How to create a kubernetes service for a container without a port

6/17/2019

I am bringing an application which consists of different components to Kubernetes. Now I faced with some components that their compose file doesn't have any port and I don't know how to create a service for them. I checked those components and their network settings are as below:

"NetworkSettings": {
    "Bridge": "",
    "Ports": {},
    "Gateway": "172.18.133.1",
    "GlobalIPv6Address": "",
    "GlobalIPv6PrefixLen": 0,
    "IPAddress": "172.18.133.14",
    [other-configs]
}

How can we create services for these kind of components?

-- AVarf
docker-compose
kubernetes
kubernetes-service

2 Answers

6/18/2019

There's a big difference between plain Docker/Docker Compose and Kubernetes. In Docker, one container can reach another using the other container's name as a hostname and any port the container happens to be listening on, without any special declarations. In Kubernetes all pod-to-pod communication generally goes via a service.

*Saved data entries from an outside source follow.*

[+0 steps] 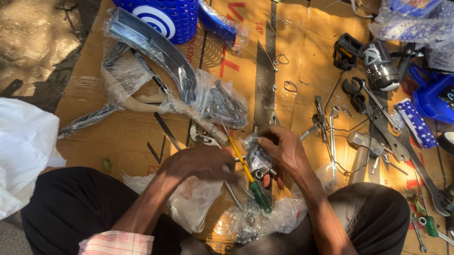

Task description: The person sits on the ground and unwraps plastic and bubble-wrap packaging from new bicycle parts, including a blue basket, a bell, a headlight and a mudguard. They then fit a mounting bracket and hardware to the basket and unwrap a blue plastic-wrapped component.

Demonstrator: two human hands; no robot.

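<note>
Cardboard, flattened and brown, covers the ground in front of me, and both my hands work low over its near edge, between my knees. My right hand is curled around a small clear plastic bag of metal parts, fingers bent and pinching its upper edge — a firm grasp, not a flat palm. My left hand sits just beside it with the knuckles up and the fingers folded under; it seems to reach the lower side of the same bag, but I cannot tell how tightly it is closed. A screwdriver with a yellow shaft and green handle lies slanted between the two hands, touching the bag; whether either hand really holds it I cannot make out. More crumpled clear plastic lies under my wrists. Farther out on the cardboard rest a wrapped curved mudguard, a long flat metal guard and a blue basket at the top edge. Off to my right there is a scatter of spanners, a black pedal and a hammer — all well apart from my hands.
</note>
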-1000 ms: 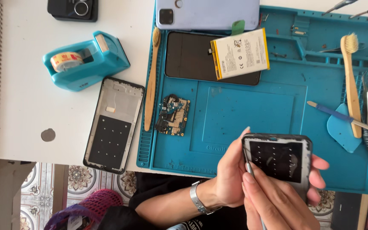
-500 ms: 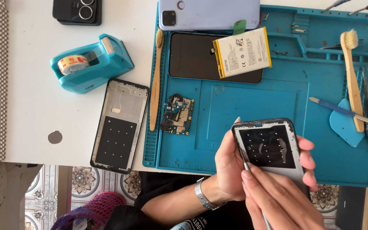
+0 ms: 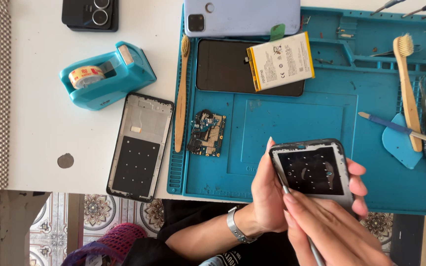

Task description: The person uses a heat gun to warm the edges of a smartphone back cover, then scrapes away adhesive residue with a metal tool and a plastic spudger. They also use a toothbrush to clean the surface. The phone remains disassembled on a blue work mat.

Even if you're not publishing a container's ports externally, its Dockerfile will often contain an EXPOSE declaration naming some specific ports, and you can put these in the pod and service spec. If you don't have the Dockerfile docker history or docker inspect could tell you. Absent even that information, you'll have to use other possibly non-technical means to find it out.

If a container doesn't accept inbound connections at all (it's a worker container for a job-queueing system, for example) you may not need a Service at all.

If you don't accept inbound connections, but still need a Service (this is a requirement when using Istio) then the Service needs to declare

type: ClusterIP
clusterIP: None

This isn't documented well, but there does turn out to be a rule in code that a Service must have at least one port without this.

-- David Maze
Source: StackOverflow

6/17/2019

Assuming you are talking about public access, according to the docker documentation,

By default, when you create a container, it does not publish any of its ports to the outside world. To make a port available to services outside of Docker, or to Docker containers which are not connected to the container’s network, use the --publish or -p flag.

If you are referring to inter-container communication on docker-compose, you will have to check your application as ports do not require "exposing" on the docker network.